Jaune is not the singular victim in Affair, the victim to Ruby's carelessness-he's as much to blame for their marriage falling apart as she was- Ruby made a little white lie, but he's the one who never brought it up, who let it naw on him for years, and who never mentioned or addressed the root causes of his unhappiness. He's not the best husband, or the best dad, or the best person at the start. He's not bad, but he's a flawed person going through a midlife crisis, and it's about as graceful as one would expect. It's his failures more than Ruby's that drive the story: he doesn't communicate his actual fears or concerns with the people who could fix things, he doesn't make clear what he wants, and he makes excuses about his difficulties with the kids even if it's really no one's fault. It's his actions that cause the Affair, and by the same mark it's his development and self-improvement that resolves it.

Ruby is Jaune's partner in both complicity and victimhood. Some people see Ruby as the one at fault, because she was making Jaune unhappy without realizing why or what she was doing to him, and blowing off his concerns about Cardin. I think this is reasonable, if not quite fair, because the reader has an advantage that Ruby doesn't- seeing Jaune's feelings, and not just what he expresses.
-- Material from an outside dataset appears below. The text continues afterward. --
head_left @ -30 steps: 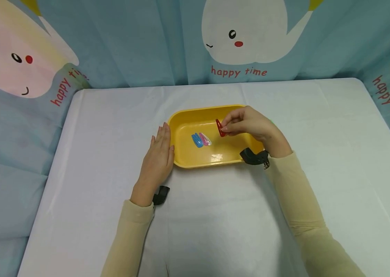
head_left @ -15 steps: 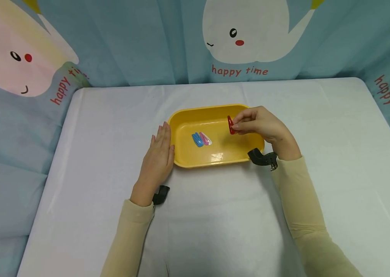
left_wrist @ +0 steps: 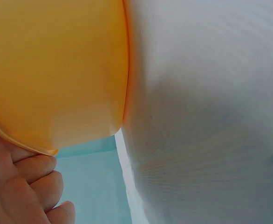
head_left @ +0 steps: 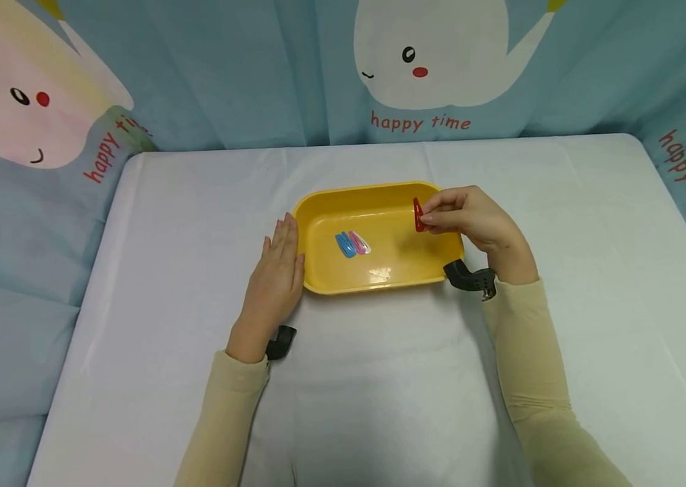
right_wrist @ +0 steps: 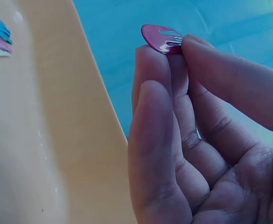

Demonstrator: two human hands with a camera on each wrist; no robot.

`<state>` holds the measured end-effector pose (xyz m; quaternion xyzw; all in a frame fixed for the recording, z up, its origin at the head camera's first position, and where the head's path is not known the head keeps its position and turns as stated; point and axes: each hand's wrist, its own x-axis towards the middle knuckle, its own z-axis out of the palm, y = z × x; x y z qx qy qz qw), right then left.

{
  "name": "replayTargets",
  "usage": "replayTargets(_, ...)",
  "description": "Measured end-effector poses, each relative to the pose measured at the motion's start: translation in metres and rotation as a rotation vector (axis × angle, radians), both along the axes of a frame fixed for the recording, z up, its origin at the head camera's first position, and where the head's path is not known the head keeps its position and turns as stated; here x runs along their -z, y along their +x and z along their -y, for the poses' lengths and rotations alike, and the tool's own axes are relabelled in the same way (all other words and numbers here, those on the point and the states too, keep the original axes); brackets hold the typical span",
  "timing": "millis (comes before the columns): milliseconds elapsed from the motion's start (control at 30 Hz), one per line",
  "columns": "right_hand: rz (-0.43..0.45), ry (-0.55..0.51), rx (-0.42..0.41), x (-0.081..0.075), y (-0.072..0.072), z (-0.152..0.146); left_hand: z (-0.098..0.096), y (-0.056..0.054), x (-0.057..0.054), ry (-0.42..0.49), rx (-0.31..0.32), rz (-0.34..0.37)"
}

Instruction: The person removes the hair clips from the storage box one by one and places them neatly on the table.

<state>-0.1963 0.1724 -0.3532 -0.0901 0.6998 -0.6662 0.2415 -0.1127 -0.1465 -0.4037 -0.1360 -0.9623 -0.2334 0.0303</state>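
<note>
My right hand pinches a red snap hair clip between thumb and fingertips, above the right part of a yellow tray. Up close in the right wrist view, the clip shows a glossy rounded end and cut-out slots. Blue hair clips lie in the tray left of its middle, with a pink and white pair right beside them. With fingers straight and together, my left hand rests along the tray's left end. In the left wrist view, its fingertips touch the underside of the tray's rim.
The tray stands on a table with a white cloth. Blue curtains printed with cartoon whales hang behind the table and at its sides. A black wrist camera sits at the right wrist, close to the tray's near right corner.
My right hand has moved to the right with the red hair clip, from near the tray's middle toward its right end. The left hand and the other clips have stayed in place.
</note>
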Motion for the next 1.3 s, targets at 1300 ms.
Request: replayTargets(1300,0.073,-0.186,0.252,0.000,-0.001,-0.053,0.000,0.001,-0.001,0.010,0.008,-0.010)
Some people wouldn't see Ruby as at all at fault, because on the face of things she's not at fault at all- she's faithful, a hero, goes out of her way to try to help him with his problems, and so on. The worst she does besides lie about fertility treatment is not believe him over Cardin. And it's quite reasonable for her to do so, because she knows there was no affair or anything improper. She shouldn't abandon a friend solely based on Jaune's paranoid fears- fears which, no matter how reasonably based, were both wrong and the basis never admitted. In a sense, Ruby didn't make anything worse- Jaune did, letting his insecurities and paranoia drive his conclusions.

But, and this is important, Ruby didn't help the issue either. To go back to the end-scene 'marriage is a garden' metaphor: she saw her marriage as a beautiful garden, but didn't tend to it- she ignored the weeds, never noticed the rot seeping in, and when she realized something was wrong she tried to hack at the leaves rather than find the root of the problem. She was a good person but a bad gardener, and while she wasn't an unfaithful spouse she could have been a better wife.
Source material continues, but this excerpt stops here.